Sermon Revelation 2:12-17 ...“Bible places:  Pergamum”

“Bible places:  Pergamum”

Revelation 2:12-17

Grace to you and peace from God our Father and from our Lord and Savior Jesus.

In his book, Lies We Tell Ourselves, author Greg Laurie tells the story of a man who went deep into the woods in search of a bear.  It seems that he wanted to shoot one and skin it for its fur coat.  

Finally, after a long wait, the hunter got a huge brown bear in his sight.  And wrapping his finger around the trigger and holding the barrel steady, he aimed for the center of the hulking animal’s huge forehead. 

But just as he was about to squeeze the trigger, the bear raised his big, brown paw and said in a soft voice, “Wait!  Let’s talk this over!  Isn’t it better to talk than to shoot?”

The hunter was so surprised that he lowered his gun.  And as the bear breathed a sigh of relief, he said, “Now, what is it that you want?  Maybe we could negotiate.”

“Well,” the hunter replied, “I’m really cold.  All I want is a fur coat.”

“Good,” said the bear.  “All I want is something to eat.”

And as the two walked into the forest to talk, the hunter laid down his rifle on a big, gray rock.

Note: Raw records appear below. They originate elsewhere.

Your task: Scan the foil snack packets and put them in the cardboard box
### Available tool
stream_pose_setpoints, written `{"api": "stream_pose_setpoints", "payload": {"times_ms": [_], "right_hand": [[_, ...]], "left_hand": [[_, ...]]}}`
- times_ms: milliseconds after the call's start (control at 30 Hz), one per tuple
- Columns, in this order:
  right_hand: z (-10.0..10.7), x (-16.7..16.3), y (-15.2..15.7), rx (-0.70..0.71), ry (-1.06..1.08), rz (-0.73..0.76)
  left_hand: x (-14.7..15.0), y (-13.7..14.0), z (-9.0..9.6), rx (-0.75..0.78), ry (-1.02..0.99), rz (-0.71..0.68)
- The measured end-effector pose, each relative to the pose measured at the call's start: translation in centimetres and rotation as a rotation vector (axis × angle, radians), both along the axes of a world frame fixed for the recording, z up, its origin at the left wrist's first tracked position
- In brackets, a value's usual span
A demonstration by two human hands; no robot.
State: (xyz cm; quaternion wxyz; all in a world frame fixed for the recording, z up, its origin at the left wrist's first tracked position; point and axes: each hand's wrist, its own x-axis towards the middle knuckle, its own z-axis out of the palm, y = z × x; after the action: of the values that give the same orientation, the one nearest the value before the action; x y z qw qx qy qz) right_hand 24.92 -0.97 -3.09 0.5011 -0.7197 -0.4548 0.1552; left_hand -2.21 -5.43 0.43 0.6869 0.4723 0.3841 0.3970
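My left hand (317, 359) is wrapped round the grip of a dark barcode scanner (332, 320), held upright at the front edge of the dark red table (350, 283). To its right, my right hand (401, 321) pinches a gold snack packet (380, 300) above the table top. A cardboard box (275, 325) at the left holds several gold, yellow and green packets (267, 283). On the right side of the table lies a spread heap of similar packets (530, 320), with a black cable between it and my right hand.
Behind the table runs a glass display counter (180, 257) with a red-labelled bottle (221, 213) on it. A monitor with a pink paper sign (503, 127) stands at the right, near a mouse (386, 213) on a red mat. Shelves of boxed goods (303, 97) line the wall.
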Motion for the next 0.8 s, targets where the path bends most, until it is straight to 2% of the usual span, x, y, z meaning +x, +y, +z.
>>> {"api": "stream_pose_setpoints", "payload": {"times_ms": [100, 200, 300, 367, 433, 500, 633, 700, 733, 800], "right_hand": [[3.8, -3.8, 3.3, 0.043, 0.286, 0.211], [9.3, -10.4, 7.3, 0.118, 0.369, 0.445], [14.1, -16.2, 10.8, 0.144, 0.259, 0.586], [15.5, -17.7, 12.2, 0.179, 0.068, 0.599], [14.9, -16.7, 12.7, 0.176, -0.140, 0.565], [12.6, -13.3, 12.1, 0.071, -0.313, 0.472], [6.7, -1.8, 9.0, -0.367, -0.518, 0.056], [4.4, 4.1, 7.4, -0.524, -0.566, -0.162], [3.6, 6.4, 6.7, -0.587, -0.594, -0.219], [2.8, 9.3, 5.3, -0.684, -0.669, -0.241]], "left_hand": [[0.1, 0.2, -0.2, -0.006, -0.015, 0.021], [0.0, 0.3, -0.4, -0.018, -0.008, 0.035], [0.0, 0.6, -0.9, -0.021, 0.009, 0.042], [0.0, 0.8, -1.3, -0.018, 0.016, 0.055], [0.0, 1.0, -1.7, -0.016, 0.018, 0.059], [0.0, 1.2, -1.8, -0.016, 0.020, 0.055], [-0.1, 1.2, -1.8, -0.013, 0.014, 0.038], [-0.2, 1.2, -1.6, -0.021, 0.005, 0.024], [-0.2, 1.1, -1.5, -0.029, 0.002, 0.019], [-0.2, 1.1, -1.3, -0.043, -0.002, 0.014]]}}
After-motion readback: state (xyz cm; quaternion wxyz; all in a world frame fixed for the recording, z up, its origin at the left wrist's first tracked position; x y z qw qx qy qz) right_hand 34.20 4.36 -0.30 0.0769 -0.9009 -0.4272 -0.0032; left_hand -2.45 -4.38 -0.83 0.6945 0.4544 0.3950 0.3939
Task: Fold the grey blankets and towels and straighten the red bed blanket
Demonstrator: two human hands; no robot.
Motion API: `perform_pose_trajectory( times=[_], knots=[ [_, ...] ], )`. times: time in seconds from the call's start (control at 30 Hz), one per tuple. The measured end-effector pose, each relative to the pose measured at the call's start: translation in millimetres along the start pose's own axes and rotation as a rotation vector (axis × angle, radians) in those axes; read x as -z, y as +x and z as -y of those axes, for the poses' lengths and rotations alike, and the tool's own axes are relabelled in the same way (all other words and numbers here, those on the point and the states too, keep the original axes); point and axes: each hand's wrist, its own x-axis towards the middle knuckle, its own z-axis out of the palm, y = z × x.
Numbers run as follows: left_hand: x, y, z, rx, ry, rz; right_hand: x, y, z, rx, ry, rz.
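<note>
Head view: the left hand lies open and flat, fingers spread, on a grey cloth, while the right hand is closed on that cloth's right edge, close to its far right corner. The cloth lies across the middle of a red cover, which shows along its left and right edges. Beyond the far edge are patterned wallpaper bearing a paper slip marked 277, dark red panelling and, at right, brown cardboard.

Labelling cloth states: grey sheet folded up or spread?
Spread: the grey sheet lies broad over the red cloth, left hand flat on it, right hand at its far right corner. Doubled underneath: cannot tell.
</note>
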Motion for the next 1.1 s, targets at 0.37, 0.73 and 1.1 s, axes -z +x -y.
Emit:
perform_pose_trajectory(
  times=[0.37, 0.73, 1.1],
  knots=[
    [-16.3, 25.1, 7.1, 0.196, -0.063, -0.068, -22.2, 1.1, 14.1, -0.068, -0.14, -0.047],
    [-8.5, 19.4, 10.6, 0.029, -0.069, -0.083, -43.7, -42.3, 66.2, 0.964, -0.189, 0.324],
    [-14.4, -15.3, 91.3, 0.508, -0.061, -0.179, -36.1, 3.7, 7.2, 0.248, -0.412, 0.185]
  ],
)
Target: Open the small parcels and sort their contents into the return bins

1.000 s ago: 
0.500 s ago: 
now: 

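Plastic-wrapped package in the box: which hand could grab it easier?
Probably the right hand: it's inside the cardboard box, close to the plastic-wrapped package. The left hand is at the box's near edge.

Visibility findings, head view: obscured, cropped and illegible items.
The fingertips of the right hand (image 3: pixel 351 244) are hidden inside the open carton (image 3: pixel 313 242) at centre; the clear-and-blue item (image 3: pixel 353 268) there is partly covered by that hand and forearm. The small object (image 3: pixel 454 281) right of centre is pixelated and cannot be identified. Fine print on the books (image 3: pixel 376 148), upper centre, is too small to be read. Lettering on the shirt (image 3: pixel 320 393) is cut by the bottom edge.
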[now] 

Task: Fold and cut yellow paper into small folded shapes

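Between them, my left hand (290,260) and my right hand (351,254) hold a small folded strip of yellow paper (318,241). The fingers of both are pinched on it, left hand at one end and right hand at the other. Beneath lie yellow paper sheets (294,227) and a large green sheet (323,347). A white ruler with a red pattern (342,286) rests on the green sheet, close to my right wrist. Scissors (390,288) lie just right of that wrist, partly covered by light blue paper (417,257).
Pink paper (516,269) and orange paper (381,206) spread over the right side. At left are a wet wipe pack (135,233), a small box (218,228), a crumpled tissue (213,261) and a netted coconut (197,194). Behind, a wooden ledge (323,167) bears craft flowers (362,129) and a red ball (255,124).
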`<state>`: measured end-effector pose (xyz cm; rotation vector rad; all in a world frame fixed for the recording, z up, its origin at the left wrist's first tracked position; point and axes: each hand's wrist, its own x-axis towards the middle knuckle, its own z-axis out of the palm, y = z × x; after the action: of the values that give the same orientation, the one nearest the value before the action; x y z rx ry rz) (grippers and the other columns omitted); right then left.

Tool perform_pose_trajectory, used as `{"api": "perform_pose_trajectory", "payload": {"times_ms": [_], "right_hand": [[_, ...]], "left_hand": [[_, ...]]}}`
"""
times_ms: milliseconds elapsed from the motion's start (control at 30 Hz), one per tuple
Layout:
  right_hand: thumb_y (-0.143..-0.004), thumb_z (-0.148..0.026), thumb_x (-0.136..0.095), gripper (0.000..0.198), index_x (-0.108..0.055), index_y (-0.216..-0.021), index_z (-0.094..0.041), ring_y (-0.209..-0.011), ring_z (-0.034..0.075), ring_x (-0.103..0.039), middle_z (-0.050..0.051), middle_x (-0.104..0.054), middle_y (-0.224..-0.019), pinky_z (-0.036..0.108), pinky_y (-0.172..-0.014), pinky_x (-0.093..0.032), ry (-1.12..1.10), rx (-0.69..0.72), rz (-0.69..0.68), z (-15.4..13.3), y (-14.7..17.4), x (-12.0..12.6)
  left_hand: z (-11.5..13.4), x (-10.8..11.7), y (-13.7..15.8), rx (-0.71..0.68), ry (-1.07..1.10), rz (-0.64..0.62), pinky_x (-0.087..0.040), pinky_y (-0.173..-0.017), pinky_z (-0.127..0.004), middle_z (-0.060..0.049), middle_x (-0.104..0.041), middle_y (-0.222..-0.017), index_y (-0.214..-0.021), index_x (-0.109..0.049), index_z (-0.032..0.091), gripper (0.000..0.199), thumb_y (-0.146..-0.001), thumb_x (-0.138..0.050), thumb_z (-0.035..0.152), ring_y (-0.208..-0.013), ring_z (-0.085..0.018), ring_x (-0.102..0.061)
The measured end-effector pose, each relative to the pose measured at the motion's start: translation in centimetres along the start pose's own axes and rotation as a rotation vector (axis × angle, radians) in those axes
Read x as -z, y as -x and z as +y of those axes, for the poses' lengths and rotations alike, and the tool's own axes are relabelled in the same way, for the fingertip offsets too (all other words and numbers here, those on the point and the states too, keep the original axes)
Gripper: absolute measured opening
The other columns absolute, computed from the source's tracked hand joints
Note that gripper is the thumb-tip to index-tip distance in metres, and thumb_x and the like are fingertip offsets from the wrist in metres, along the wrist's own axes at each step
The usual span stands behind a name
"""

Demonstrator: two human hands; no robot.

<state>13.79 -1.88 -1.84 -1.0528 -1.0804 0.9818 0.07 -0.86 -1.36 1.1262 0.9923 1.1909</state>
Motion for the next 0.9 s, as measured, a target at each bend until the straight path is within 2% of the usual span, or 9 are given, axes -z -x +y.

A few minutes later, the bear came back out alone, apparently having reached an agreement.

The hunter got his fur coat, and the bear got a full stomach.

So it was for the people of the church in Pergamum.

Please turn in your Bible to page 1311, as I read the words of our text.  Revelation chapter 2, verse 12:  “And to the angel of the church in Pergamum write:  ‘The words of Him who has the sharp two-edged sword.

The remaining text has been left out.